■ Recorded information ■
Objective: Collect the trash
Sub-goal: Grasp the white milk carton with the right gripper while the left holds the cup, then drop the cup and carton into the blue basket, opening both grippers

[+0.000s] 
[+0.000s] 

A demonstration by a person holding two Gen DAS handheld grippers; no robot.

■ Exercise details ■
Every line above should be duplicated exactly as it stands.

■ Task output ■
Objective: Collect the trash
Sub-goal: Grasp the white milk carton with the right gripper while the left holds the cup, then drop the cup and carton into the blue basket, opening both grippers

[+0.000s] 
[+0.000s] 

A demonstration by a person holding two Gen DAS handheld grippers; no robot.

No further output is needed for the exercise.